▶ _PROBLEM_
Below are records with pictures; copy word for word only the lines between the line with "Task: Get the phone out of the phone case" and the line with "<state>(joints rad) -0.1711", inclusive, and drop the pictures.

━━━ EXTRACTED ENTRIES

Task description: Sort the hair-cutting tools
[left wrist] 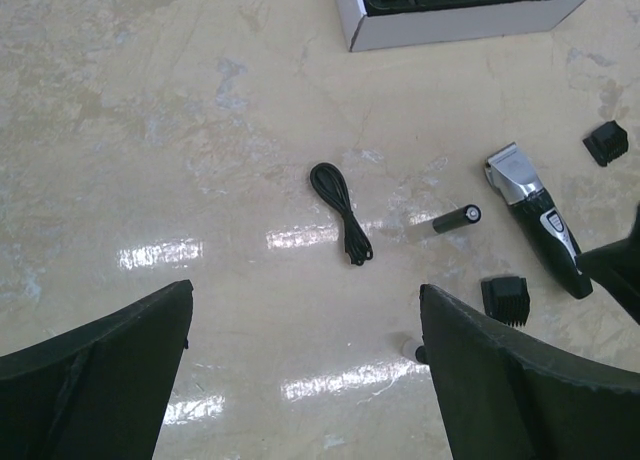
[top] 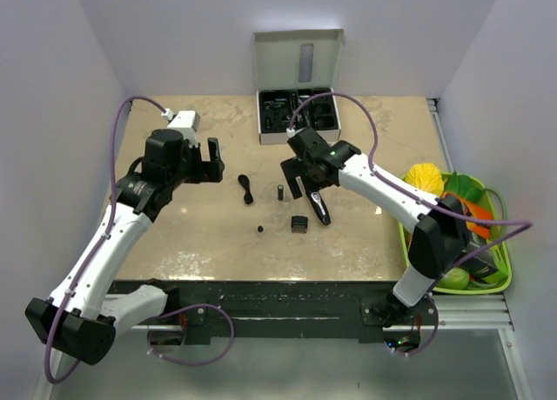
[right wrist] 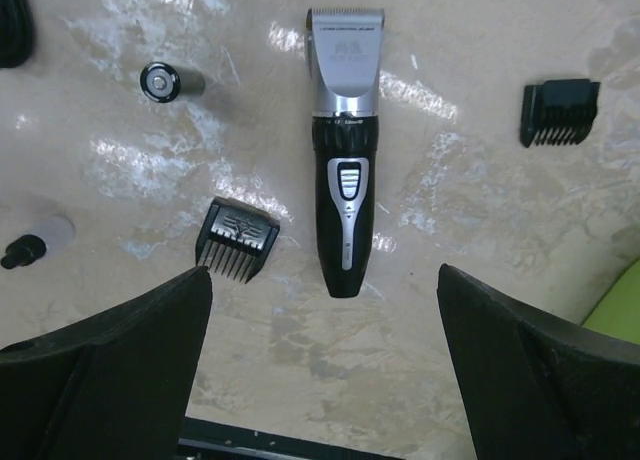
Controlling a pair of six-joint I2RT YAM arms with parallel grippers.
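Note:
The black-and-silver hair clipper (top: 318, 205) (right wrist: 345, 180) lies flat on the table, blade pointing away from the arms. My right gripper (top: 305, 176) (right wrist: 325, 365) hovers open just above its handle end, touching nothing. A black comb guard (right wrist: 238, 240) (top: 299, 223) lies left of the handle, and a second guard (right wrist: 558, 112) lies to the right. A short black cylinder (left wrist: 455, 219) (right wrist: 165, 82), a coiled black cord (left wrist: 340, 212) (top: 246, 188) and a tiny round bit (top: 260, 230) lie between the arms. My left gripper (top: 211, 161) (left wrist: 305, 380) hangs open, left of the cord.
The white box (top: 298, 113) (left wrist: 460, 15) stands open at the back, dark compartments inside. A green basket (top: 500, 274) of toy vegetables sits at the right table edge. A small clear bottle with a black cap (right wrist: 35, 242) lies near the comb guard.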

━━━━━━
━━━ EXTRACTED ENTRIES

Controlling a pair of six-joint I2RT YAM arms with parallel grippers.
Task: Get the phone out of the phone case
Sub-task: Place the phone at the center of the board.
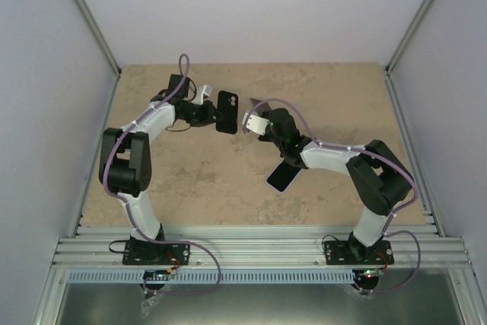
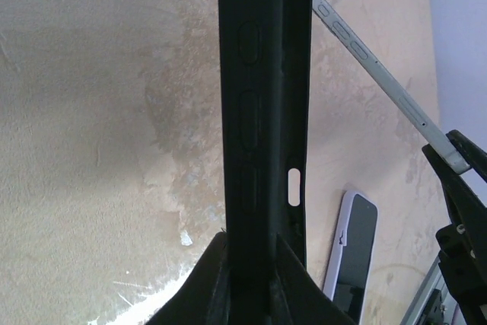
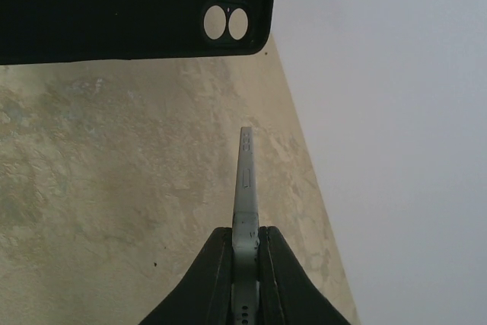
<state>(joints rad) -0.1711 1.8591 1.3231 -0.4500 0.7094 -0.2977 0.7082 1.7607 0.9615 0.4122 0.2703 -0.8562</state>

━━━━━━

▶ _EXPECTED ANSWER_
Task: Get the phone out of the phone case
Sub-task: Place the phone at the center of the board.
<state>(joints rad) -0.1711 1.8591 1.3231 -0.4500 0.7094 -0.2977 0.7082 1.7607 0.9615 0.4122 0.2703 -0.8562</state>

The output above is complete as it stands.